Clickers are your Swiss Army knife for dog training. A simple “click” instantly communicates a job well done, right at the moment the desired behavior occurs. It’s a crystal-clear way to say, “Yes, you did it!” But here’s something to ponder: not all clickers are created equal. Some are softer, others are more robust in sound. Find the one that grabs your puppy’s attention without startling them.


Leashes aren’t just for walks; they’re a control mechanism. A short leash aids in close work like “sit” or “stay,” while a long leash is essential for “come” and “fetch.” Think of the leash as a physical extension of your command. However, choose wisely. A leash that’s too heavy will weigh down a small puppy; too light, and an energetic dog might snap it.

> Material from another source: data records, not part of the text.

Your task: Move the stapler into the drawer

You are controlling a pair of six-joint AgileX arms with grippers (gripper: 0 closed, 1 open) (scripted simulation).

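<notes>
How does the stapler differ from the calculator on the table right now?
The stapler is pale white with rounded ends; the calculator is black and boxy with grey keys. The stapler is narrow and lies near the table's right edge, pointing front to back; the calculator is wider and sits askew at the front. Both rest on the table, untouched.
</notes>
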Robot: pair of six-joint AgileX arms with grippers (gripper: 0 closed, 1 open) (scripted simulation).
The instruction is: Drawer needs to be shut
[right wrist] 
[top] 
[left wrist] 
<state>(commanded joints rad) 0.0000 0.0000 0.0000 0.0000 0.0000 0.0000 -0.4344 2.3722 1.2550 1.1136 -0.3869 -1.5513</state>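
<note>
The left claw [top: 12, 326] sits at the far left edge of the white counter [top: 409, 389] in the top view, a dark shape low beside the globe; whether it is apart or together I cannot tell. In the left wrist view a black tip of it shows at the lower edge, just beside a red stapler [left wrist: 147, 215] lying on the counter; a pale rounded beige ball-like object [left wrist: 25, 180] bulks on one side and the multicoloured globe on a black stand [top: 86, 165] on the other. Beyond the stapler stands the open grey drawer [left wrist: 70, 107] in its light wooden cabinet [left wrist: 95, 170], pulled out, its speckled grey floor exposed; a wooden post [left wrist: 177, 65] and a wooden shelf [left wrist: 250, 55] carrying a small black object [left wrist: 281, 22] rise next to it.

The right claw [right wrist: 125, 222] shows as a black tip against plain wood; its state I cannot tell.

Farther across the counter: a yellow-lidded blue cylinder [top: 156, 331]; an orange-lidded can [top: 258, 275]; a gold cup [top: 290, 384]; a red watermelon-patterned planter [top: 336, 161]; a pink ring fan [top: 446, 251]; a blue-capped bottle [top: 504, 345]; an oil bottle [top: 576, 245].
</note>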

You’re essentially asking your puppy to learn to solve puzzles. Make it worth their while. Treats a.k.a food, should be small—tiny enough to consume quickly but delicious enough to make an impression. What’s the secret? Rotating the types of treats keeps your dog engaged whilst learning. You wouldn’t want to eat the same snack every day, would you?


Toys serve as rewards, yes, but they’re also essential for mental stimulation. Think beyond the classic chewy toy. Puzzle toys that dispense treats can make a training session feel like a game. And who wouldn’t want to play a game that’s both fun and educational?

Training Pads

Last but not least, training pads. Essential for housebreaking, these are your best friend in the early days. Put them near the door you’ll use for outdoor bathroom breaks. With time, you’ll phase them out, but initially, they’re the unsung heroes of your clean floors and good dog health care and hygiene.

Now that you’re armed with the essentials, you’re not just training—you’re sculpting behavior, one click, one treat, one toy at a time.

How to Train a Puppy: Miniature Schnauzer sitting in a park

Core Commands to Teach

Ah, the core commands. These aren’t just tricks; they’re the foundation of a well-behaved, safe, and socially adept pup. Think of these as the ABCs of how to train a puppy. You wouldn’t write a novel without knowing the alphabet, right?


The “Sit” command is your cornerstone. It’s the prerequisite to other advanced commands. Sounds easy, but do you know the nuance? The goal isn’t a quick sit but a sit that lasts until you give another cue. Train this with your clicker and a small treat at eye level—lift it above the puppy’s head and naturally, their bottom should hit the floor. Click, treat, and lavish praise. But, hold on! Make sure the pup stays seated; if not, you’ve rushed the reward.


“Stay” is your safety net in dangerous situations—like if a car is coming or you need to open a door. Start with your puppy in a ‘Sit’ position. Open your palm towards their face and back away, saying “Stay.” Initially, reward them for even a second of staying put. Gradually increase the time and distance.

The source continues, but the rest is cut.